Mein Körper leblos im leuchtend blauen Wasser, weiß und schwammig im zu engen schwarzen Badeanzug, das gibt keine schöne Leiche. Durch das kalte Wasser schrumpft der Körper, dann wirke ich schlanker, aber vielleicht auch schrumpelig und violett angelaufen, alle werden sich vor mir fürchten. Gestern habe ich noch mit ihr gesprochen, wird Peter sagen, die hat sich ja noch nicht mal vom Einmeterbrett getraut, vielleicht hat sie jemand reingeworfen, sie konnte ja richtig eklig sein, und dann wird er sich umdrehen und wieder mit Eva knutschen. Mit Zungenkuss, hat sie gesagt, und das mit vierzehn, und obwohl sie sich noch nicht lange kennen. Im Februar hat er mir noch eine Valentinskarte geschickt.

Bestimmt ist sie ausgerutscht, sie ist immer so ungeschickt, wird meine Mutter sagen und weinen, sie weint gern. Mein Vater wird nichts sagen, das Familienleben ist nichts für ihn, er hat es zu spät gemerkt, am liebsten hat er seine Ruhe.

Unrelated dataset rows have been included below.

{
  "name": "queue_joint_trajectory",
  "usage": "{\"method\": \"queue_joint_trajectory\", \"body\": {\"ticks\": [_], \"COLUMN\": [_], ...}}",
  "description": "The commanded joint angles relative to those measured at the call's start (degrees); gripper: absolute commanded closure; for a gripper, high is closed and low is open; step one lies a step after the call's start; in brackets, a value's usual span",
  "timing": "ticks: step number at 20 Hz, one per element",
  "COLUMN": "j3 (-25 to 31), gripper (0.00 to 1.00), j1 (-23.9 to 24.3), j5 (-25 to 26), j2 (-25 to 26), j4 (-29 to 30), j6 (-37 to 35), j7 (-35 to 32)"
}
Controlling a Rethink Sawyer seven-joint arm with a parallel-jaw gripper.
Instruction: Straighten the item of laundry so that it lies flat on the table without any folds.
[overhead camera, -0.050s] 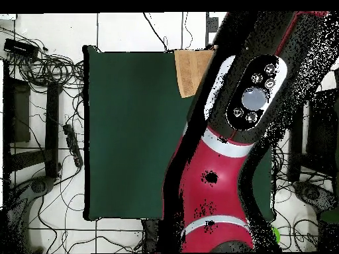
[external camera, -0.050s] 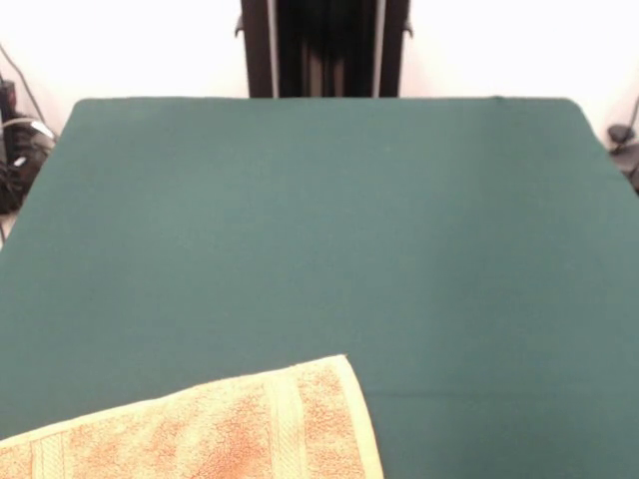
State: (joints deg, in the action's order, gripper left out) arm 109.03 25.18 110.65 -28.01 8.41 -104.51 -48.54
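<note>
Nearest the front camera lies the towel (external camera, -0.050s: pixel 200 429), orange-tan terry, at the desk's (external camera, -0.050s: pixel 319 230) near edge toward the picture's left, running out of frame at the bottom and left. What I can see of it looks fairly smooth: one woven border band crosses it close to its right end, and the right corner sits clean on the green cloth. Whether the hidden part is folded I cannot tell from here.

From overhead, the towel (overhead camera, -0.050s: pixel 191 69) sits at the desk's (overhead camera, -0.050s: pixel 126 132) top edge, and the arm (overhead camera, -0.050s: pixel 225 152) sweeps across above it, covering much of its right side. The hand is not visible in either view, so I cannot say how open it is or whether it holds anything.

To do this step well, I judge I need to pull the arm clear first and see the whole cloth. If a fold remains, I would pinch one corner low, close to the border band, and drag it slowly inward over the desk, since the towel hugs the edge and could slide off.

Beyond the towel, the green cloth stretches bare to the far edge.
</note>
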Motion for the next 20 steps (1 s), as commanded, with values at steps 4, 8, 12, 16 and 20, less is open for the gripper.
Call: {"method": "queue_joint_trajectory", "body": {"ticks": [4,8,12,16,20], "j3": [17.77,11.84,1.83,-5.07,-9.47], "gripper": [1.00,1.00,1.00,1.00,1.00], "j1": [0.26,-0.04,2.40,5.42,4.85], "j5": [12.74,5.54,-9.67,-20.21,-24.25], "j2": [4.74,4.69,4.73,3.96,3.96], "j4": [-3.37,-0.35,9.65,19.26,19.74], "j6": [-5.07,-4.83,-5.60,-5.18,-3.30], "j7": [18.51,17.82,11.33,3.62,2.73]}}
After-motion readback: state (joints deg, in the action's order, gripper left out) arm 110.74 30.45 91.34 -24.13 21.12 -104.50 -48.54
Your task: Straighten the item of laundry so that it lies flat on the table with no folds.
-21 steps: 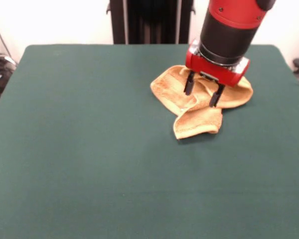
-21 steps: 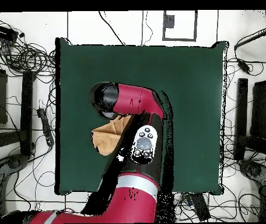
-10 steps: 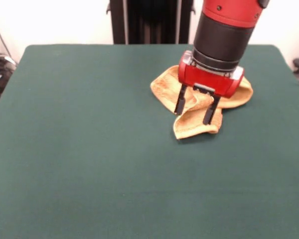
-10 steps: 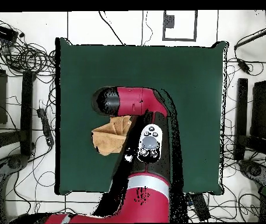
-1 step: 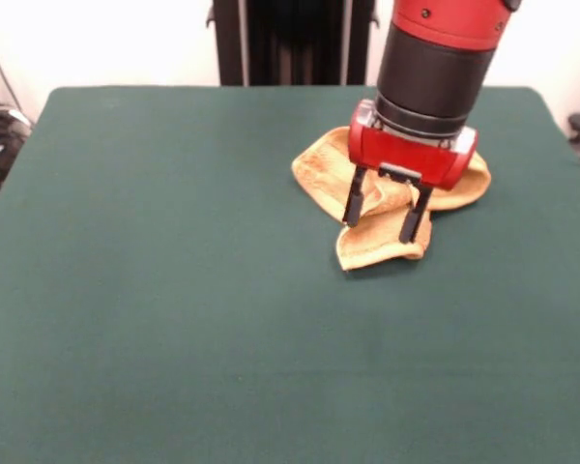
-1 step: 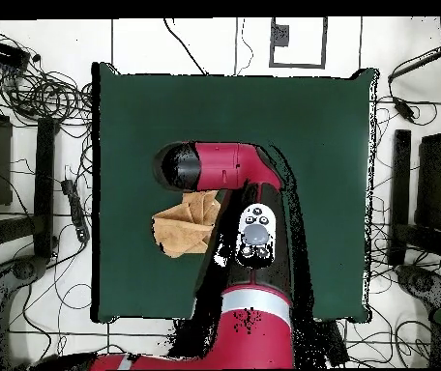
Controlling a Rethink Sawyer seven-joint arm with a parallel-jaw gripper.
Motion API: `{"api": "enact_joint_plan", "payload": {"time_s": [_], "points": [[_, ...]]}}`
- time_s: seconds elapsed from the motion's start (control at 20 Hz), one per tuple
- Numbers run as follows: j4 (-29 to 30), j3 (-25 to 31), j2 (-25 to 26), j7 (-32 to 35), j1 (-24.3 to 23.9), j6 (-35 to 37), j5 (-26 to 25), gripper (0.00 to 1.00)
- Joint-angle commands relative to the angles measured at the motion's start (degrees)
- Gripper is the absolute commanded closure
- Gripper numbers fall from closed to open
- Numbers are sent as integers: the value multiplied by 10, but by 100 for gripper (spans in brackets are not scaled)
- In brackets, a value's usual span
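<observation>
Your towel sits crumpled in the upper right of the front view, on the green table, well in from the near edge and close to the far right corner. It's bunched: a rounded lobe at left, another poking out right of the wrist, and a folded flap hanging toward the bottom of the frame with a border band along its lower edge.

Gripper is down over the middle of the heap. You can see both black fingers spread apart, tips down at the cloth, straddling a raised ridge of towel; nothing pinched that you can confirm.

Overhead view gives you the table's whole outline and the towel left of centre, only its left part showing. The red arm covers the rest, and the gripper itself is hidden there, so jaw state comes from the front view only. You also get floor cables around the table, which the front view barely shows.
</observation>
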Motion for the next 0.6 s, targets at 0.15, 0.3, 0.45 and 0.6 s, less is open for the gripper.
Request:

Der Rettungswagen wird mich ins Krankenhaus bringen, aber die Wiederbelebungsversuche werden nicht helfen. Bei der Obduktion werden sie die Fettschicht meiner Bauchdecke durchtrennen und die Schokolade in meinem Magen finden, nach dem Essen schwimmen, werden sie sagen, das kann nicht gut gehen.

 

Nein, ich werde jetzt nicht sterben.

Helden überleben alles, das weiß man doch aus dem Kino, Belmondo springt aus dem Flugzeug. Ich werde eine Heldin sein, auch wenn niemand etwas davon weiß.

Man muss Anlauf nehmen, bevor man springt, dann noch kurz die Wippbewegung des Brettes ausnutzen, das habe ich schon oft von der Liegewiese aus beobachtet, allein mit meinem Transistorradio auf dem kleinen Handtuch, die Füße passen nicht mit drauf, I can’t get no Satisfaction. Alles Angeber, habe ich gedacht.

Helden springen, wenn keiner zuschaut.